_Problem requirements_
All lines with the word "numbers" must be pulled from the entries below.

== Material shown ==

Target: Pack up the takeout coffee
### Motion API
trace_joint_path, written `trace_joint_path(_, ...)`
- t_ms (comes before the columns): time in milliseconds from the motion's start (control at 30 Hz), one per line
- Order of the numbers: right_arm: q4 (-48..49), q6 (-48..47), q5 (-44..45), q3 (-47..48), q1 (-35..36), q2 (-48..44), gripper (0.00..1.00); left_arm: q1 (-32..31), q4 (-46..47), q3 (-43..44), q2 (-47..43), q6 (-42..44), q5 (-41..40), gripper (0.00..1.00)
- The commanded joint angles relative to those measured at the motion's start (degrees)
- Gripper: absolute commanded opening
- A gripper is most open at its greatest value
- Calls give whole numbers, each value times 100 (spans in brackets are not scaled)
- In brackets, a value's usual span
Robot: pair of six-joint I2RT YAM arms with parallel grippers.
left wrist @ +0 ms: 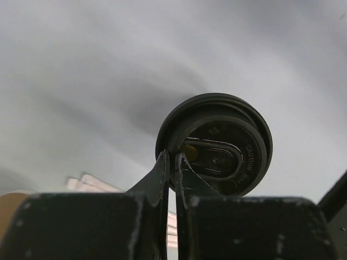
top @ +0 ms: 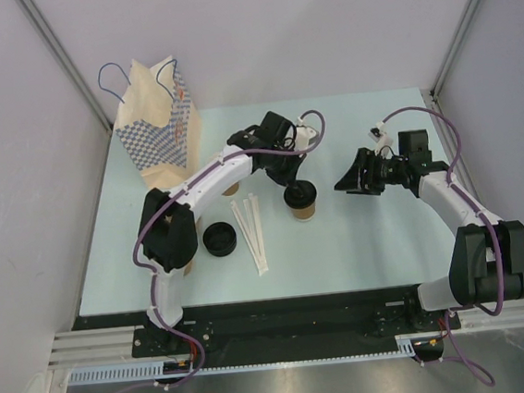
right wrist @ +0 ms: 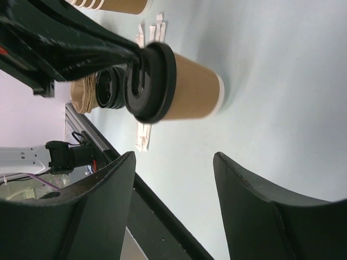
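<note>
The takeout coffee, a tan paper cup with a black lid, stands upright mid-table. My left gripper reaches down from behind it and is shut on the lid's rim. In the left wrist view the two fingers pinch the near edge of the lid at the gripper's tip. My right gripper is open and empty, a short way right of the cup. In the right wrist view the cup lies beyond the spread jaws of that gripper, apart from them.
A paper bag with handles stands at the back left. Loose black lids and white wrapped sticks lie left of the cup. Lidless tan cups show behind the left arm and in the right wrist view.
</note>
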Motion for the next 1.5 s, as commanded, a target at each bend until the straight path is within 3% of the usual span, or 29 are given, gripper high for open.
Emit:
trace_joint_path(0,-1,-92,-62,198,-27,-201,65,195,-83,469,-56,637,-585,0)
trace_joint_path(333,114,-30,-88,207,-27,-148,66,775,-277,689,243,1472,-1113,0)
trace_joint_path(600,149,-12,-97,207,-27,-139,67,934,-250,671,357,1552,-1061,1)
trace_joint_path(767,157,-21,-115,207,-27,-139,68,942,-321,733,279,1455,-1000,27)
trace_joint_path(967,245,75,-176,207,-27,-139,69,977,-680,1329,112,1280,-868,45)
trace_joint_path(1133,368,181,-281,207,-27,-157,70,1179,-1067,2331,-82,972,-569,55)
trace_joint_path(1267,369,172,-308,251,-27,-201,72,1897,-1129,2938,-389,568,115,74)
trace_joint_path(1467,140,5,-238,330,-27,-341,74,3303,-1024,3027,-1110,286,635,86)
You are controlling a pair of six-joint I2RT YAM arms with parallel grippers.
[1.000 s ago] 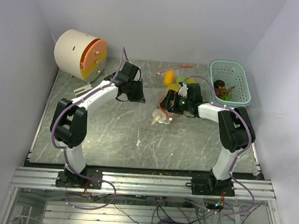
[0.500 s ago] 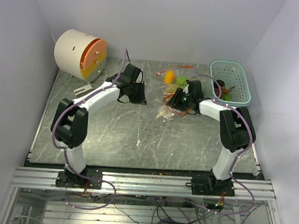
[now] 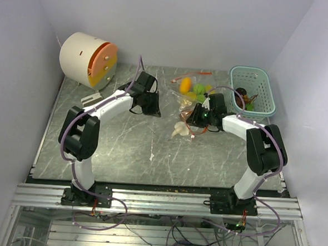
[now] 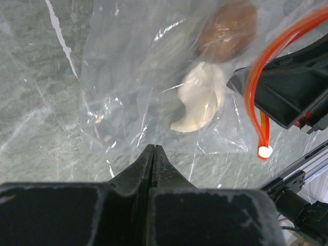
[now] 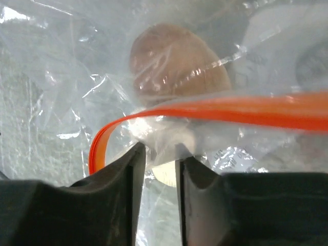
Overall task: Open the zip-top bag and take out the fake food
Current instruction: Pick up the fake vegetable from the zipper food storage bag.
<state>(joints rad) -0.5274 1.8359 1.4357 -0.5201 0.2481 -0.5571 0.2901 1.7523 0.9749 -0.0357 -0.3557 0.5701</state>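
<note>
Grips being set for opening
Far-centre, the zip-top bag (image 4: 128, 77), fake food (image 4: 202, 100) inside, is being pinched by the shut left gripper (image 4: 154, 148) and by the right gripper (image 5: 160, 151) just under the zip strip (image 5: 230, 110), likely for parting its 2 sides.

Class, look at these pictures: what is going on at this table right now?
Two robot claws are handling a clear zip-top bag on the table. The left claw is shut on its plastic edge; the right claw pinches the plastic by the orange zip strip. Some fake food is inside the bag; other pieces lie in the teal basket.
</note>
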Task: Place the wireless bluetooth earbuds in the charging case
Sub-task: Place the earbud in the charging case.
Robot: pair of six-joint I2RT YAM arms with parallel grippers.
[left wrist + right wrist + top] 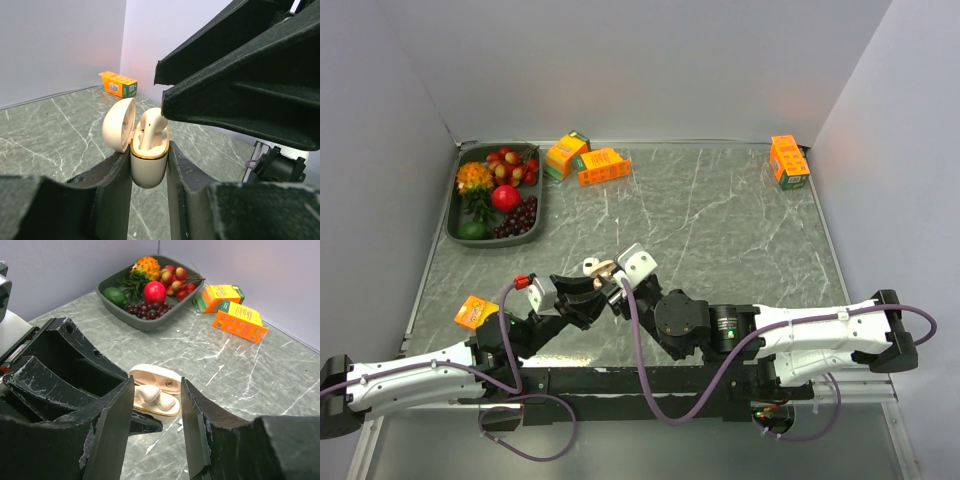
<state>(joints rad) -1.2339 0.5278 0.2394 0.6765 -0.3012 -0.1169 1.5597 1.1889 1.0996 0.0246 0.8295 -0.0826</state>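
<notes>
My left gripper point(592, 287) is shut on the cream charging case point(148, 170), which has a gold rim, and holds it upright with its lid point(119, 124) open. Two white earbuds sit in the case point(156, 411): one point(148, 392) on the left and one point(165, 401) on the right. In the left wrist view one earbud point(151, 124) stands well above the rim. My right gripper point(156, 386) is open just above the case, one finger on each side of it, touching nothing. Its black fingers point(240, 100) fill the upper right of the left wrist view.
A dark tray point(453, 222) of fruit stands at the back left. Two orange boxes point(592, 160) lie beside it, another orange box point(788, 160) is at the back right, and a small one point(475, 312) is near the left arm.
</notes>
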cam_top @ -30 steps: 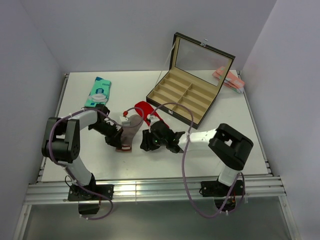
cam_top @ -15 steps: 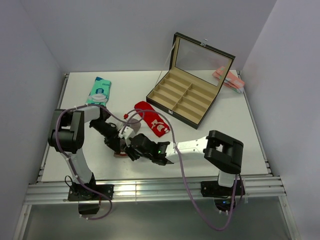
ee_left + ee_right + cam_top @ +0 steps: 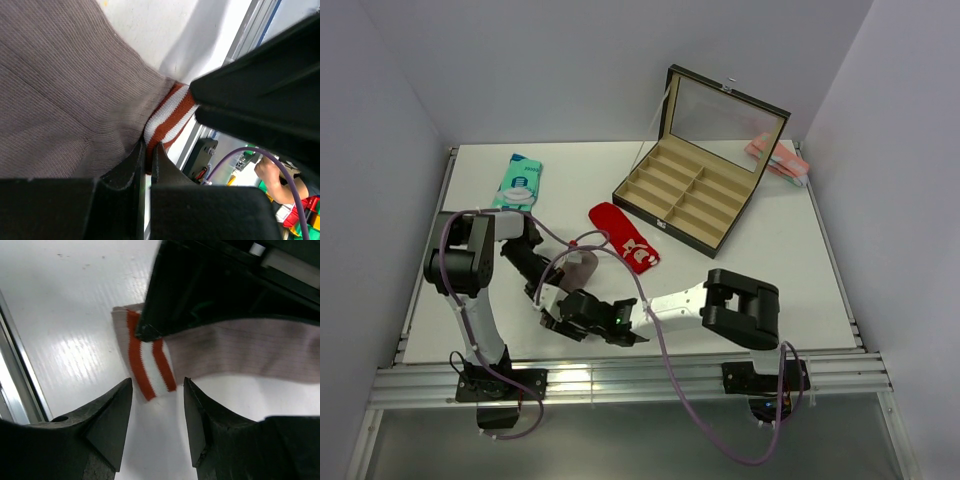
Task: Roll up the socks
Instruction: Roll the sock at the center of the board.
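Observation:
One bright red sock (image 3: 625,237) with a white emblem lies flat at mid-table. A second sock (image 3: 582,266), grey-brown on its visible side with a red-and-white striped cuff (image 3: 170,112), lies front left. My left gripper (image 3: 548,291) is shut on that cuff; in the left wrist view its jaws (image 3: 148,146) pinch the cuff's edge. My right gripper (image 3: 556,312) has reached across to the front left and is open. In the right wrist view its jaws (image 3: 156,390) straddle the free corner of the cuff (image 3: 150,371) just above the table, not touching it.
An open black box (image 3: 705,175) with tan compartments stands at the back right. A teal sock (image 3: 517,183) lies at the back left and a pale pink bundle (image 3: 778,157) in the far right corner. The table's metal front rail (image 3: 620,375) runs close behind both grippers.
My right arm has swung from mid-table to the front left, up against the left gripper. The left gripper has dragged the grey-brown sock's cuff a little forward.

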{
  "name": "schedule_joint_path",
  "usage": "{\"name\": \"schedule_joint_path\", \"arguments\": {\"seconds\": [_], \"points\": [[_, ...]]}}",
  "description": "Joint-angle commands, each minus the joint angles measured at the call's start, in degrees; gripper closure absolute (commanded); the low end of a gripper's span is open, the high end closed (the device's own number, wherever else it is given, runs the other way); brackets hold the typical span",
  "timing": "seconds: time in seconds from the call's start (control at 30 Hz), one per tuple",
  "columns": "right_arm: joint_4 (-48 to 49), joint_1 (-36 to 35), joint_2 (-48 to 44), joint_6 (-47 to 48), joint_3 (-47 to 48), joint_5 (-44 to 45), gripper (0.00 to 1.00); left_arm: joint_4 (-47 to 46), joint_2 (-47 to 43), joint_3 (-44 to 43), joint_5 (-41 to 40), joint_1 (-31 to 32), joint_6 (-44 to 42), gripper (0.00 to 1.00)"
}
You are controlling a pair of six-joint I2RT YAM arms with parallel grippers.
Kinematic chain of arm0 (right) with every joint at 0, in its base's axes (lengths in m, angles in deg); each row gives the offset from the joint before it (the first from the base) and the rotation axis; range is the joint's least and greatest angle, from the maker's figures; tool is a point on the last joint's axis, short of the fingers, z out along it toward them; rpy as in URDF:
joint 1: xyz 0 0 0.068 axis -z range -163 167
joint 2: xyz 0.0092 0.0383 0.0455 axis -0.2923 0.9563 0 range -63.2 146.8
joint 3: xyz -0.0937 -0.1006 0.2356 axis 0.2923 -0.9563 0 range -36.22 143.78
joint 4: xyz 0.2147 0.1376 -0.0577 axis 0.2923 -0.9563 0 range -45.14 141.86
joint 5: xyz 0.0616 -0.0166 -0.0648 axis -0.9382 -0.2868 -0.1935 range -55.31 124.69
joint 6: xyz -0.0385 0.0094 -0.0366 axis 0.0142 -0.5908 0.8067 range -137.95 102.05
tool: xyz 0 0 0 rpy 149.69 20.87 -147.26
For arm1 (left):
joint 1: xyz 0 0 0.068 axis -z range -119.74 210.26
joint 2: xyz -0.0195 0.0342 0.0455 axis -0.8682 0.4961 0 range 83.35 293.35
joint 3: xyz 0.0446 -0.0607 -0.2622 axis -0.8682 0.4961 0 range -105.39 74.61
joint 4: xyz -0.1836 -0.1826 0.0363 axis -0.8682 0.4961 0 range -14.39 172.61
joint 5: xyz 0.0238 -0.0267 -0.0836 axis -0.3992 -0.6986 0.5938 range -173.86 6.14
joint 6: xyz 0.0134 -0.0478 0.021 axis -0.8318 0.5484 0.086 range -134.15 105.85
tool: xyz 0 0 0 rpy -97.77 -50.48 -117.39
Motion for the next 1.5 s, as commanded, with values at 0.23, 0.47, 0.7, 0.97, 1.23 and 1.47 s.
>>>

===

_Written answer_
- Order of the numbers: right_arm: q4 (-48..49), q6 (-48..47), q5 (-44..45), q3 (-47..48), q1 (-35..36), q2 (-48..44), gripper (0.00..1.00); left_arm: q1 (-32..31), q4 (-46..47), q3 (-43..44), q2 (-47..43), q6 (-42..44), q5 (-41..40), gripper (0.00..1.00)
- Calls give whole numbers, each value times 100 (spans in brackets are not scaled)

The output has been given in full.